From the entries below, output the line with "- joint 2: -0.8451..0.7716" and each following line up to and including the line with "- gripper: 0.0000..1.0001", exactly as written.

### Dataset records

━━━━━━

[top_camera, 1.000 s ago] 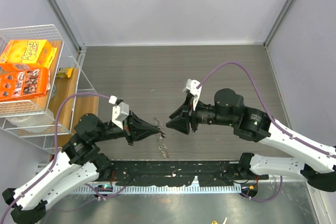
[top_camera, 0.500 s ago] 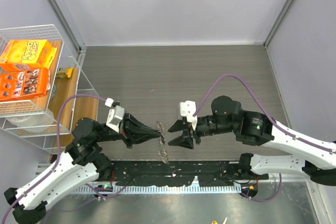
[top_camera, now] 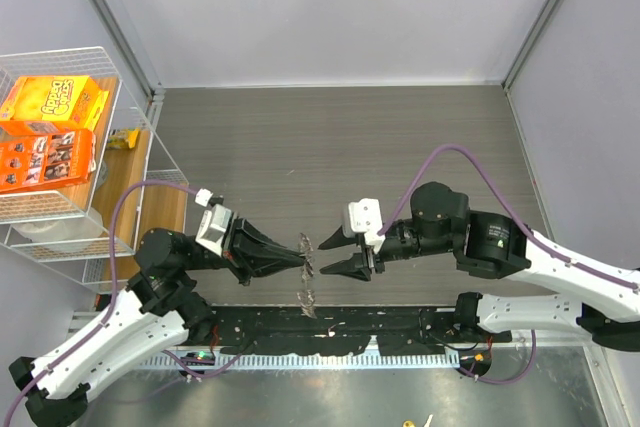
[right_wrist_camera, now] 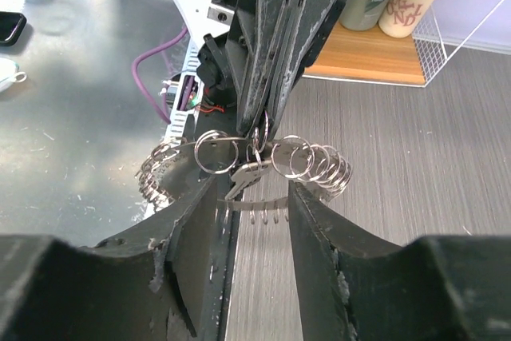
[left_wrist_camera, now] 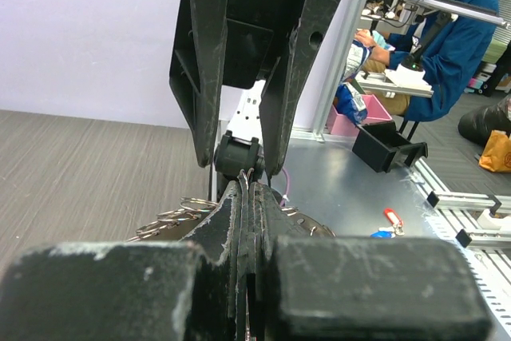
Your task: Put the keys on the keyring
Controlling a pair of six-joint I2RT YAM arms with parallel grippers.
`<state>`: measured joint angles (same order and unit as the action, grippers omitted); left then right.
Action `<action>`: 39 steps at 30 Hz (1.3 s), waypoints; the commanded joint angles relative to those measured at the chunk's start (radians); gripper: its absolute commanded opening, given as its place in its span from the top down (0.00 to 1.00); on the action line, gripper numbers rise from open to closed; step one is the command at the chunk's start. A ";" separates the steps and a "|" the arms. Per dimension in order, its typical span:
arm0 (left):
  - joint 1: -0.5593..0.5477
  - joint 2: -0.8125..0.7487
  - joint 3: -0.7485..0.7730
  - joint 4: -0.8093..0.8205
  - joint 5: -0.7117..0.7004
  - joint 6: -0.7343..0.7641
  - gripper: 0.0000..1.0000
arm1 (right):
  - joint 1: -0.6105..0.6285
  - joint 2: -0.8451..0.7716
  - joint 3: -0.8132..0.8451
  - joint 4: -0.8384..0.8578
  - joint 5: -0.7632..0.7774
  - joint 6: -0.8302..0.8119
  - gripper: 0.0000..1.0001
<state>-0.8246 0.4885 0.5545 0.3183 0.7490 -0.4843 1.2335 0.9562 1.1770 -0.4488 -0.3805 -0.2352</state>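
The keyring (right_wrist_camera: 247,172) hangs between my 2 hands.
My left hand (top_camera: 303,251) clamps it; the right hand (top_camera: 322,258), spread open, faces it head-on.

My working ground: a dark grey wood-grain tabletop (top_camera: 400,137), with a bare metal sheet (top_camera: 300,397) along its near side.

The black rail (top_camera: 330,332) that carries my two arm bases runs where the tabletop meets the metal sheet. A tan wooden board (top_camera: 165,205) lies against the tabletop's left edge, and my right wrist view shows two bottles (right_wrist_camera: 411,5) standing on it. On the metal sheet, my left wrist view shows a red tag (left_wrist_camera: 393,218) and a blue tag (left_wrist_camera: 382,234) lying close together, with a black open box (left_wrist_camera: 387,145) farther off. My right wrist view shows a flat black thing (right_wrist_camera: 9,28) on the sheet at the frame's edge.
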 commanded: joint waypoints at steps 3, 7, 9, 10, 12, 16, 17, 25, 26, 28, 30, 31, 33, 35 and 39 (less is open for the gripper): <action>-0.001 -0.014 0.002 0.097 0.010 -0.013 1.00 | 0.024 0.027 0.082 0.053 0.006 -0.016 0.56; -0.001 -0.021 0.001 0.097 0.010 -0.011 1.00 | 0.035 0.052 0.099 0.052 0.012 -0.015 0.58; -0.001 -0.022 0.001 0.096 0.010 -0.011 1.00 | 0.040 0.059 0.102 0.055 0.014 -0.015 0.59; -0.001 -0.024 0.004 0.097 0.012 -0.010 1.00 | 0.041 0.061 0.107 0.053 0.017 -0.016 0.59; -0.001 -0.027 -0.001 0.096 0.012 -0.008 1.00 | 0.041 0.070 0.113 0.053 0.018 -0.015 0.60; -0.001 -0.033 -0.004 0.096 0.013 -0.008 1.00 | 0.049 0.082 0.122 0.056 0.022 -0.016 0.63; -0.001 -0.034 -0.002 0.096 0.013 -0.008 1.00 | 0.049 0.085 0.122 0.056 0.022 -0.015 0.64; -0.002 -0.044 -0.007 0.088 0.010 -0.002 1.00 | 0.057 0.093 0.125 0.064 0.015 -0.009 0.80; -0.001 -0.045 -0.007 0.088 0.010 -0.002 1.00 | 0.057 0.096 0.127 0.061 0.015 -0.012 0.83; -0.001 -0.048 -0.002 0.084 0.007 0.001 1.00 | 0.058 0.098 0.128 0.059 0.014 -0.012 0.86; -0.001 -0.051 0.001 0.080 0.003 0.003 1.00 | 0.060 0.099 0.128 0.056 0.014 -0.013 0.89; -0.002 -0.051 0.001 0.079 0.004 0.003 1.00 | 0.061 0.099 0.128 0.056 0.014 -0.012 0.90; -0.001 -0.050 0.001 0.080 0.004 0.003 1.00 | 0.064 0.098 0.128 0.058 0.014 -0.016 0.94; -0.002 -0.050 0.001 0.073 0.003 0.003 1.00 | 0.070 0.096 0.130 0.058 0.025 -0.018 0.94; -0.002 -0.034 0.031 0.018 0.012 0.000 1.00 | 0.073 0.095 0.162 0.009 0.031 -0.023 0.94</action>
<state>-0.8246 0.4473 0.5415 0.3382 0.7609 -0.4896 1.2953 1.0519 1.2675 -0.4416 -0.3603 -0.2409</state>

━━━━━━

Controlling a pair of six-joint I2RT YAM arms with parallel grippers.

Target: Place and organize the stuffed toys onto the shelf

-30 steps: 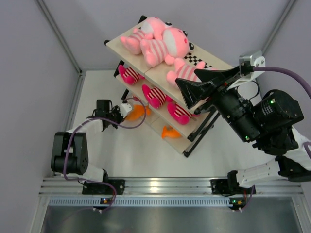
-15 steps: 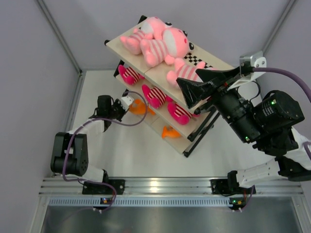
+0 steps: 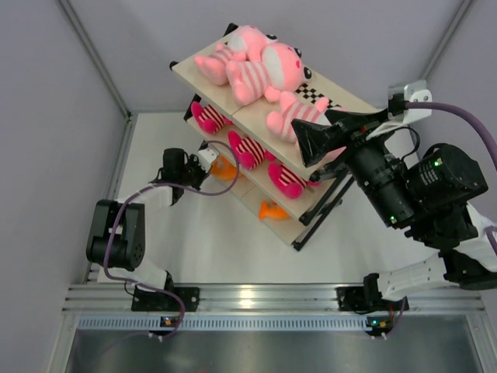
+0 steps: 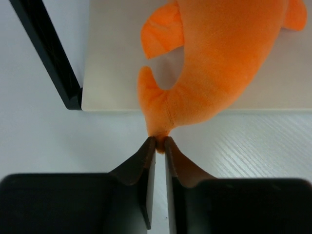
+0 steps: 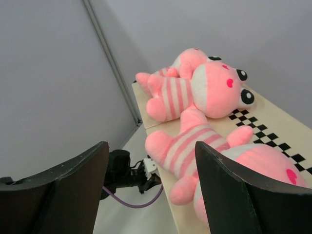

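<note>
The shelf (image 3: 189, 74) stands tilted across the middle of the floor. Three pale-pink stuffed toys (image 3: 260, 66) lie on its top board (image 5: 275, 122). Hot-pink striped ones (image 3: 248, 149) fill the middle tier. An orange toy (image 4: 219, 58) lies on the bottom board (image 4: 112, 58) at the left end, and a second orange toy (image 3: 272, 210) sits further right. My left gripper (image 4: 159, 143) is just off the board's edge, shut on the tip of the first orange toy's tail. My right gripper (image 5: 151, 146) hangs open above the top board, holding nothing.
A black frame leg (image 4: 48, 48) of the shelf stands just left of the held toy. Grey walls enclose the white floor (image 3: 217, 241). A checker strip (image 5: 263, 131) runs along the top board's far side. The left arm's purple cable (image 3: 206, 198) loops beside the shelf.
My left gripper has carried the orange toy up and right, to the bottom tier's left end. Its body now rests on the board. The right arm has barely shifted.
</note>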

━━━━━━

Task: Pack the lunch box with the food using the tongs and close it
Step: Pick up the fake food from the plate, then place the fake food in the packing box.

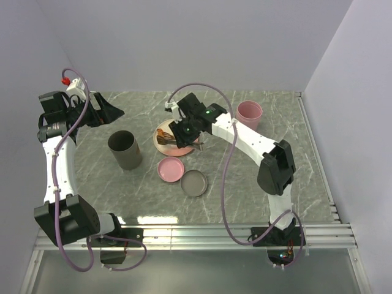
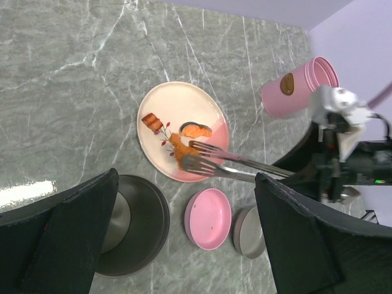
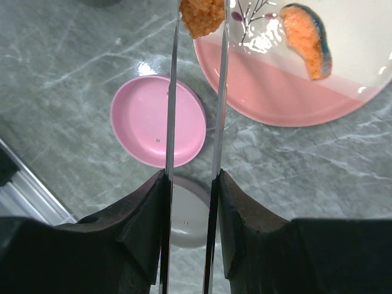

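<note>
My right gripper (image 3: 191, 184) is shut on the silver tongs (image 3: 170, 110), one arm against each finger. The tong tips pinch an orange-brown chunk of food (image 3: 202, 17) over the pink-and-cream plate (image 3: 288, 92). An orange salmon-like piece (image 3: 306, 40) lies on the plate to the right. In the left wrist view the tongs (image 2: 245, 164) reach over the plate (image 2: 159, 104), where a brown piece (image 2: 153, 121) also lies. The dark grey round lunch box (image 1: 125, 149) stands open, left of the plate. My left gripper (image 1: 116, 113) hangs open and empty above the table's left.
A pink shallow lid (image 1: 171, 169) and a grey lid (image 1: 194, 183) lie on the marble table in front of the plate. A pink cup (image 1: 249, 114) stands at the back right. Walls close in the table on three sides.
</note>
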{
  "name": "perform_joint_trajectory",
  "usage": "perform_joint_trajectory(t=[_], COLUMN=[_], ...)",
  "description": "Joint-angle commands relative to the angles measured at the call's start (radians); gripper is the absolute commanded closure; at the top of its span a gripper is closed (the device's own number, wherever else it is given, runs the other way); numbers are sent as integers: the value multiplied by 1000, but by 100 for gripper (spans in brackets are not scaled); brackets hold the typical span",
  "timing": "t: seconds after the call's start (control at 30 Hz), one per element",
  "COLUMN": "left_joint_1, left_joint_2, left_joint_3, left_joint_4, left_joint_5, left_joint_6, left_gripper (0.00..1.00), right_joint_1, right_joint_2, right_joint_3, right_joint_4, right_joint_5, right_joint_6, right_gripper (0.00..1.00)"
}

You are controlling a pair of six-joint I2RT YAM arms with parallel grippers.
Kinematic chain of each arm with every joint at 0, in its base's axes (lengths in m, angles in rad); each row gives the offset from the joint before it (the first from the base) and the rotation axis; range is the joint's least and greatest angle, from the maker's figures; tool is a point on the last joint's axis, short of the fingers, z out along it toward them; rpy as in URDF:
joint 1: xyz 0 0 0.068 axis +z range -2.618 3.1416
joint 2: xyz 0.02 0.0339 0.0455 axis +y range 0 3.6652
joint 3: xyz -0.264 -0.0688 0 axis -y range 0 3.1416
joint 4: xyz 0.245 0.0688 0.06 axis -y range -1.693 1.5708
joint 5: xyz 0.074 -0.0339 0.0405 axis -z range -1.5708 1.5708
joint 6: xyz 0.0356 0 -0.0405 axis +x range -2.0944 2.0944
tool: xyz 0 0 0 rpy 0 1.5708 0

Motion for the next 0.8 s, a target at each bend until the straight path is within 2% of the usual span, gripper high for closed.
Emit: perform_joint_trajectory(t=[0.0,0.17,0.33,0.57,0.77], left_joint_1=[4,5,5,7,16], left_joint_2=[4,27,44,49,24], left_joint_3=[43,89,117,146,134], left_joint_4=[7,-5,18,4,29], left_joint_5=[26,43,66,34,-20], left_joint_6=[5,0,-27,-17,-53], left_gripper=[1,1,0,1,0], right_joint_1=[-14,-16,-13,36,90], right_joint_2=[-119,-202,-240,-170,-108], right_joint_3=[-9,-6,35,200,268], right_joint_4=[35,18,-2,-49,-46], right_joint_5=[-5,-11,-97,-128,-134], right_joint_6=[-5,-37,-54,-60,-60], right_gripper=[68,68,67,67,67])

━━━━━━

### Completed task
  - joint 2: -0.8451..0.7716
  - joint 3: -0.8132..0.8451
  - joint 4: -0.8384..0.8578
  - joint 5: -0.7632..0.7774
  - joint 6: -0.8302..0.8119
  - gripper: 0.0000..1.0001

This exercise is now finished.